Начало этого процесса было не разрушением, а первым приближением к выявляющему разделению,
породившим театральную поэзию и театральное зрелище как еще не предвещавшие сомнения в определенном порядке вещей, а, скорее, напротив, подтверждавшие и утверждавшие этот порядок, практики актуализации греческим «жизненным миром»[267] целостно-космических оснований обыденного «двойничества». Эту «одушевлявшую» эллина, динамизировавшую его коллективно-психологические «основания» форму актуализации можно уподобить, например, кажущемуся нам гораздо более понятным литературному реализму XIX в. Своими «типическими» персонажами и «энциклопедиями» той или иной национальной жизни он актуализировал как некие, говоря языком метафорическим, «потоки сознания» взаимосвязанные целостно-«социологические» и регулятивно-«личностные» основания данной читателю-современнику «объективности», в которой внешние поведенческие свойства человека совершенно естественно, как само собой разумеющаяся «фактичность», обозначали одновременно и групповые, и индивидуальные психологические черты «характера» сугубо внутреннего. «Психологическая индивидуальность» адекватного читателя как бы отражалась в произведении такого «реализма» со всеми ее формировавшимися в предшествующие два века новоевропейскими истоками, на рациональном уровне эксплицированными социологией[268], которая родилась практически одновременно с «реализмом». Как пишет A. B. Михайлов, различия между древнегреческим и новоевропейским глубинными основаниями восприятия «объективности» «весьма глубоки: можно сказать так, что в одном случае всякому представлению предицируется как форма созерцания объемность, в другом – плоскостность, в которой и рождается схема, фигура целого, определяющая и целостность и красоту Gestalt»[269]. Общим же в характерах этих эстетических актуализаций, отделенных друг от друга более, чем двумя тысячелетиями, было то, что можно выразить словами Ф. Ницше, сказанными о воздействии древнегреческой трагедии раннего и среднего классического периода на современного ей зрителя, который «чувствовал себя поднявшимся до уровня некоего всеведения по отношению к мифу, разворачивающемуся перед его глазами, будто они помимо плоскостного зрения приобретали теперь способность проникать в глубину…»[270].Такое «всеведение по отношению к мифу»[271]
давало космическую целостность древнему греку и, при широком трактовании «мифичности», можно сказать, «социологическую» целостность европейскому человеку XIX и XX вв. Однако и тот, и другой варианты «всеведения» были теми эмоциональными состояниями, которые, хотя и отличались своего рода «глобальностью», но полноценно все-таки не выводили зрителя или читателя на границы этих его субстанциональных целостностей, что как раз и позволяет соотнести данные формы рецепции с «вживанием».
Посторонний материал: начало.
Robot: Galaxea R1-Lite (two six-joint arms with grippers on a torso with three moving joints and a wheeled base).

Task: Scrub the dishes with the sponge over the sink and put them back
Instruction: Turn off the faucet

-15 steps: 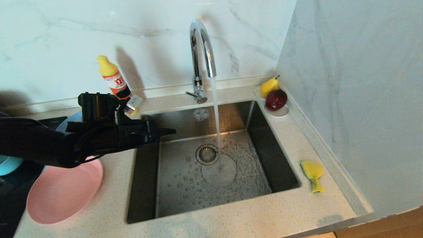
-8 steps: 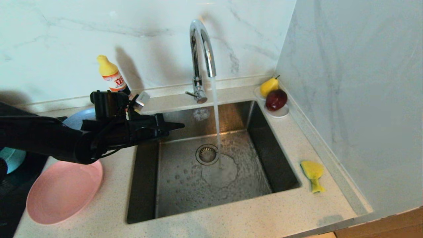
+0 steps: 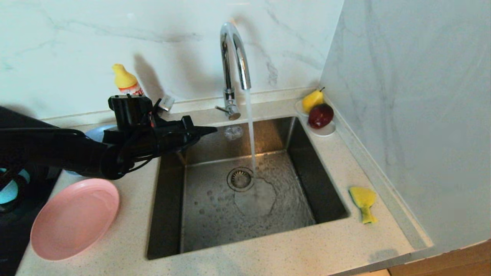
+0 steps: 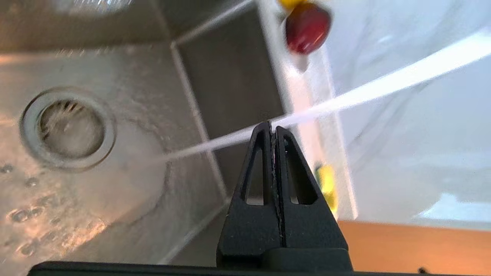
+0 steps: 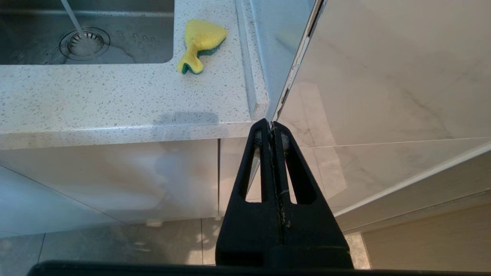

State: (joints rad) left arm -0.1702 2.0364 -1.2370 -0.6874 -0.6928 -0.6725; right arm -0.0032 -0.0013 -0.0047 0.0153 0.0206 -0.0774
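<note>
Our left end effector (image 3: 209,130), closed and empty, has moved up toward the tap (image 3: 231,73). The sponge (image 3: 363,202) and pink plate (image 3: 74,218) wait untouched.

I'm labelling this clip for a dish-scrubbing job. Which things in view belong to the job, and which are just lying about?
Job: pink plate, blue plate, teal bowl, sponge, sink, tap, left gripper.

Lying about: soap bottle, pear, red fruit, saucer.
</note>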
Именно «вживание» как определенный тип коммуникации между театральным зрелищем и его зрителем стало одним из факторов, проложивших путь в Греции V века до н. э. к «открытию сознания»[272]
. По словам A. B. Ахутина, это «открытие» состояло в том, что трагический герой, а вместе с ним и зритель, доходил «до точки, в которой привычное движение мира останавливается»[273] и наступает «ситуация трагической апории (непроходимого места)»[274]. Трагический герой, оказавшийся между двумя одинаково справедливыми и важными для него системами ценностей, старой и новой, и пребывавший по этой причине в состоянии «амехании», т. е. «невозможности действовать», должен был в конце концов совершить свой, как скажут (по-видимому, модернизируя ситуацию) в XX веке, «экзистенциальный» выбор. И зрителя, «вжившегося» в героя, та трагедия, которая еще не обнажала основания «объективности», но, как и «типизация» в XIX веке, использовала, можно сказать, их рафинированную форму (а лишь в героя такой трагедии только и можно «вжиться»), также захватывала «на смысловой границе его жизни»[275] и заставляла мысленно сделать выбор. Однако речь в данном случае может идти лишь о той пробуждающей сознание «смысловой границе», которая, с одной стороны, не могла бы проступить как актуальный, «живой» и очень болезненный внутренний раскол без состояния «всеведения по отношению к мифу», но, с другой стороны, как было сказано выше, не являлась границей глубинной «мифичности», т. е. не была позицией, внешней по отношению к способу видеть мир.